[What is required]
Retype the whole listing, character for character.

[Given information]
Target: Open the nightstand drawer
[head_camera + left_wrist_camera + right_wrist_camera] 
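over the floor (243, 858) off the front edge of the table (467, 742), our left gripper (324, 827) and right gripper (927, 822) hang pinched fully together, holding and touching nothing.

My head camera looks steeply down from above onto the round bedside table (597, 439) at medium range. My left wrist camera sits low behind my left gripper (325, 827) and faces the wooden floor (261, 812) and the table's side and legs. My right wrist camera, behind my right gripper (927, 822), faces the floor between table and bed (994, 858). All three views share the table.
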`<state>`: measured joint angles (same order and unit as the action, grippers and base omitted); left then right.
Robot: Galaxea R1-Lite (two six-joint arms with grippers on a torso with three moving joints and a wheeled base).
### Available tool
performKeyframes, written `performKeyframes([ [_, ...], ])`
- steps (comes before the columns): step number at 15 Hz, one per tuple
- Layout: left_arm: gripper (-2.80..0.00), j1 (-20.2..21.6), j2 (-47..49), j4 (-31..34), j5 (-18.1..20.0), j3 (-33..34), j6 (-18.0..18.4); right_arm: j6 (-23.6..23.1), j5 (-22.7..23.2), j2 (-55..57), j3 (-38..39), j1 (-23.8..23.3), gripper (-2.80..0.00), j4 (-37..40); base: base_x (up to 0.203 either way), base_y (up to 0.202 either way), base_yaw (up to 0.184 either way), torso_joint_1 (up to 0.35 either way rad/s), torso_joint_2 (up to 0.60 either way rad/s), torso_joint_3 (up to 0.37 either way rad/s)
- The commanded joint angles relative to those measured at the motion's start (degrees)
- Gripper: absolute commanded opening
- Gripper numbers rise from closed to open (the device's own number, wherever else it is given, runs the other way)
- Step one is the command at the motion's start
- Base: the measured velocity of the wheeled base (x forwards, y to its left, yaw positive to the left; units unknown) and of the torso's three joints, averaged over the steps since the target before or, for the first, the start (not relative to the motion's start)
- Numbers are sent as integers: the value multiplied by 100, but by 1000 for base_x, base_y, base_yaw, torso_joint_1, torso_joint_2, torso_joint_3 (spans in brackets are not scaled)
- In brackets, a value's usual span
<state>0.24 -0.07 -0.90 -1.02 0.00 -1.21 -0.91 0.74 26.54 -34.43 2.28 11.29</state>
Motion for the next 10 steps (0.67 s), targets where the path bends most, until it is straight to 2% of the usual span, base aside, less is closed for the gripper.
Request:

[Result of this exercise]
Target: Open the nightstand drawer
[head_camera + left_wrist_camera + right_wrist_camera] 
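over the floor (243, 858) off the front edge of the table (467, 742), our left gripper (324, 827) and right gripper (927, 822) hang pinched fully together, holding and touching nothing.

My head camera looks steeply down from above onto the round bedside table (597, 439) at medium range. My left wrist camera sits low behind my left gripper (325, 827) and faces the wooden floor (261, 812) and the table's side and legs. My right wrist camera, behind my right gripper (927, 822), faces the floor between table and bed (994, 858). All three views share the table.
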`<state>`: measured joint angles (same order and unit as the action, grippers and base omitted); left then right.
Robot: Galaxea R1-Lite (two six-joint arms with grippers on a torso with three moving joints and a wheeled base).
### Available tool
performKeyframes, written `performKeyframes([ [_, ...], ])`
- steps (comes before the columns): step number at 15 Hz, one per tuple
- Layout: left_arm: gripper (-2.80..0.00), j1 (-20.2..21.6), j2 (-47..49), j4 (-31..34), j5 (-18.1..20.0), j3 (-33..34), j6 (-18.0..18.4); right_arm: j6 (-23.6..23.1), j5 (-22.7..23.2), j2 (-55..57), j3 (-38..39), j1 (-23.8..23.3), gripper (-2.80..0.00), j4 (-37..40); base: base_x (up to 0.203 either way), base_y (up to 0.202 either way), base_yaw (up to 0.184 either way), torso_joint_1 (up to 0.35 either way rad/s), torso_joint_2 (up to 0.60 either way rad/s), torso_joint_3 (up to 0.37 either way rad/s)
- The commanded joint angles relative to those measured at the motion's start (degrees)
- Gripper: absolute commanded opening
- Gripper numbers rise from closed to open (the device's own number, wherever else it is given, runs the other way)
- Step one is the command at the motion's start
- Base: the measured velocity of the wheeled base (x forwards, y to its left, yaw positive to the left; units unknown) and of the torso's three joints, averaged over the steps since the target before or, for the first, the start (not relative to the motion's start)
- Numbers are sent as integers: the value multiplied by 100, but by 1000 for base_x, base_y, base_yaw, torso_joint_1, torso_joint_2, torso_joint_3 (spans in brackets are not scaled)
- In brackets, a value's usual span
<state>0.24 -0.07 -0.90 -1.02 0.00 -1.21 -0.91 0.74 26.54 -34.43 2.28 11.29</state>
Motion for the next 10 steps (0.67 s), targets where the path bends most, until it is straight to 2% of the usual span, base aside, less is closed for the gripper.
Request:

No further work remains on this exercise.